As we have gone through a moment of discussing drastically different beliefs in my classes, I want to take a moment to consider how history shapes the world’s perspective in ways that are less than savory. As human beings, we are not always conscious of pros and cons of our habits, nor how we express them. It seems like the more life experience you accumulate, the more you are less conscientious and aware of the need to put yourself on the spot and reflect over what was really your intention when you said, did, or thought through a specific thing. We become more comfortable in ways of doing things, and that isn’t always bad, to be honest. If you choose to center your life around things that give you life, like a true representation of Christ Jesus, those habits might truly work out for the glory of God. But all too often, we as humans promote all sorts of things to the position of God and begin to focus on them in a way that inevitably leads to bad health. We look to all sorts of things to protect us, determine our futures, inform us of the future, and generally reinforce this false sense of security that death can easily snatch away.

When we look back on the mistakes of the present day or throughout history, how quickly we forget that these men and women were once as we were, and how little mercy we have on the fruits of their present-day “mistakes”. The fact of the matter is that all to often, we have no idea whether what we are currently doing is right. Without the love of God, we would all run after our own way, which you can see in biblical stories like the story of Tamar, or of the stories in Judges, or basically anything were humans are given the free pass to let their god awful idols run wild (think the Lord of the flies). Grace is necessary to have security in life if not for loving God, than for having some sort of peace over all the things we ruin. If I am truly forgiven, then I can focus on who God is and try to be like him instead of perpetually crucifying myself over all that I was wrong about, could never accomplish, or never fully appreciated. It’s not just that individuals don’t know any better, its that humanity as a whole doesn’t know any better, and we aren’t exactly very good at trusting God either.

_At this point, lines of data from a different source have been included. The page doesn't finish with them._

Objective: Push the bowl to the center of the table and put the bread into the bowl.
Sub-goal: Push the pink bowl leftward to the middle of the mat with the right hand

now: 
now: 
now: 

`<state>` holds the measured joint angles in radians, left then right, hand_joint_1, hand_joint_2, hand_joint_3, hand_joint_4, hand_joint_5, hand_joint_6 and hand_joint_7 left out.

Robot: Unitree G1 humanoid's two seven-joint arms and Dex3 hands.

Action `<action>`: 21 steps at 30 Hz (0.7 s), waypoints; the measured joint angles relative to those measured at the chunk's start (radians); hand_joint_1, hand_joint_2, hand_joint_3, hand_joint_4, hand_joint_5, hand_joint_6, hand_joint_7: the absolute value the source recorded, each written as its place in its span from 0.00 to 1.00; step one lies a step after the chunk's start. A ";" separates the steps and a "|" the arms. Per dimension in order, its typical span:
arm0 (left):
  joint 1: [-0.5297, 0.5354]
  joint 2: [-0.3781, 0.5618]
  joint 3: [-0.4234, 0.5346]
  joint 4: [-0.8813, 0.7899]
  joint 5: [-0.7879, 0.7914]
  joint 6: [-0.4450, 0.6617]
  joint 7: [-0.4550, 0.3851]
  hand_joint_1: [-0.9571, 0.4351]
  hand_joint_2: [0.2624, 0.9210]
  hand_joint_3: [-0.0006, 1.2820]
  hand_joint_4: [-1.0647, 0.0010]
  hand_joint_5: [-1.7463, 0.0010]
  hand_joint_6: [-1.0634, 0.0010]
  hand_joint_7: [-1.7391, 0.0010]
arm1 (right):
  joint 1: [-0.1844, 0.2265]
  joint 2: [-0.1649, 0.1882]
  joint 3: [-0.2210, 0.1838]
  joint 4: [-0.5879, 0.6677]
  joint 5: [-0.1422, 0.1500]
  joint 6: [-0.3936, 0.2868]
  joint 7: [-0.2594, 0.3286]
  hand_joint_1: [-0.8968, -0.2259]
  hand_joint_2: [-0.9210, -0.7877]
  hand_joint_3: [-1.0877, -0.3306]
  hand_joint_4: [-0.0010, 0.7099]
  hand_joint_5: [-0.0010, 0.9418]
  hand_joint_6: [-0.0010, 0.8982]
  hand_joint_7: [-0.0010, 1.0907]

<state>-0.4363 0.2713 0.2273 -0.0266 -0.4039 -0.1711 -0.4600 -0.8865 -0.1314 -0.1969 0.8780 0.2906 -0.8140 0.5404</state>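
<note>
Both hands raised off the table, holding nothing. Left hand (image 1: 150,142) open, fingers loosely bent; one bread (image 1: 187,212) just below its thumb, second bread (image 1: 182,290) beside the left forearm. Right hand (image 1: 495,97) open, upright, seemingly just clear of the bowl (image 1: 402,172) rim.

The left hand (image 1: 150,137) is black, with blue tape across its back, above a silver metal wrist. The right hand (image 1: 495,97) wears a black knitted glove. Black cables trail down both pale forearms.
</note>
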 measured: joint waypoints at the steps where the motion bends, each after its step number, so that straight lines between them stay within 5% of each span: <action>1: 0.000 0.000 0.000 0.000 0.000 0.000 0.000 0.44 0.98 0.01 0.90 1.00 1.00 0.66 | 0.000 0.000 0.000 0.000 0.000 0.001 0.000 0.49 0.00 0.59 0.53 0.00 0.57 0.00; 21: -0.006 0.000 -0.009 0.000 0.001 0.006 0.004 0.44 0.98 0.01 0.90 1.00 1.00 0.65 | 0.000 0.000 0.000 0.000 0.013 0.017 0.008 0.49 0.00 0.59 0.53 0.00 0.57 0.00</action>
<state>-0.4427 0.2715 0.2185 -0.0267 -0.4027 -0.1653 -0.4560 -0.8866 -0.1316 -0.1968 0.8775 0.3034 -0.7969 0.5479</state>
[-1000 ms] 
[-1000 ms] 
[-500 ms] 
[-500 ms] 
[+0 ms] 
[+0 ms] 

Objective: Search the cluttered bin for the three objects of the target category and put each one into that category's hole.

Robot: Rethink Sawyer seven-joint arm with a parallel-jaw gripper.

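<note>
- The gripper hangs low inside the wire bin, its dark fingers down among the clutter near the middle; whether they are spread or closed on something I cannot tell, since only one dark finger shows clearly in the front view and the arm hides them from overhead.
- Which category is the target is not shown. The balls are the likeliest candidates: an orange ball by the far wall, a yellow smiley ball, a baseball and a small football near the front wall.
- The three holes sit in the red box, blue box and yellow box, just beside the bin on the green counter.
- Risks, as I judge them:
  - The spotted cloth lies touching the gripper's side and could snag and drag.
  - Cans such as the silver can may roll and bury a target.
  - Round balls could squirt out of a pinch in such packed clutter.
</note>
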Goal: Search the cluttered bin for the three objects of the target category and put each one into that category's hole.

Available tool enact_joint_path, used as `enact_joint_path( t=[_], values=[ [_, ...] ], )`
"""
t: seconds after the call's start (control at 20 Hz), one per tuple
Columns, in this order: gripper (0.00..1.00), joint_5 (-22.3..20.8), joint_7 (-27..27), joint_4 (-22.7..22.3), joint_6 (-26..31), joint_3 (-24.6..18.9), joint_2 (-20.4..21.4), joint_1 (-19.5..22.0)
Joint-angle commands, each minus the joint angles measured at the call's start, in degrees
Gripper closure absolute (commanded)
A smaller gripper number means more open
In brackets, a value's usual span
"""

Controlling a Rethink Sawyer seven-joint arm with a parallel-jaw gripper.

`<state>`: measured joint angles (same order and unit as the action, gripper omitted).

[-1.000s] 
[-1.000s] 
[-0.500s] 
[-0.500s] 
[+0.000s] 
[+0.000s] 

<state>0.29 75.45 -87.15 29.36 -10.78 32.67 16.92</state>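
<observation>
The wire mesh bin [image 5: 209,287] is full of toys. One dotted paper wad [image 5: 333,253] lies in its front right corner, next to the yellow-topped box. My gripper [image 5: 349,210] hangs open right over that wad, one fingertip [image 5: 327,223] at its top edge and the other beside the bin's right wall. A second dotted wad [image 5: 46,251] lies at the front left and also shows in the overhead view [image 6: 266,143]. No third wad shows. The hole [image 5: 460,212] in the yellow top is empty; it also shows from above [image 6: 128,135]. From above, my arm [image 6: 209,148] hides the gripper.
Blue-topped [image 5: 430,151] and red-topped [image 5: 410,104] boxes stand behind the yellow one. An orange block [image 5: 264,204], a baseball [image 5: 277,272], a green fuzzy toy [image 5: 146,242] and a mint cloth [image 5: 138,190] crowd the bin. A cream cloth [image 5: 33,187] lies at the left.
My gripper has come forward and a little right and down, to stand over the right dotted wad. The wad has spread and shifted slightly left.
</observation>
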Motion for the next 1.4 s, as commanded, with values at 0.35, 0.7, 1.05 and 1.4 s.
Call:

It’s not so much about whether we are right, but what we cling to. If God is your righteousness, then you still don’t get a free pass, but you have some sort of process to work through at the point where failure would just shut down progress. Oh, you’ve sinned? Well, game over I guess. Salvation makes it so there is always a way out, regardless of whether that makes us irreverent. God loves us steadily through the very worst mistakes, and his love is indivisible; it’s entirely whole. It’s lucky that who God is is the only thing we as humans can absolutely bank on, because in his consistency, we can find healing. When nothing else makes sense, God does, because he doesn’t change. He may not be easy to face or seem particularly kind in that moment, but you can know for certain he was and is and is to come.

It’s funny how the older you get, the more the “grown ups” start looking like children. So be it. I don’t have fancy philosophical labels for it, but I believe at a baseline level that humans need redemption and they need a Redeemer who is greater than humanity on it’s own. I believe in God because I have hope of that through Jesus, and I’ve seen the Holy Spirit move enough to know a God who isn’t dead. I know that he cares for us because he’s infinite, and if we’re this broken, then it would stand to reason that he’s not. If all good things come from God, then he probably has the justice we’re seeking.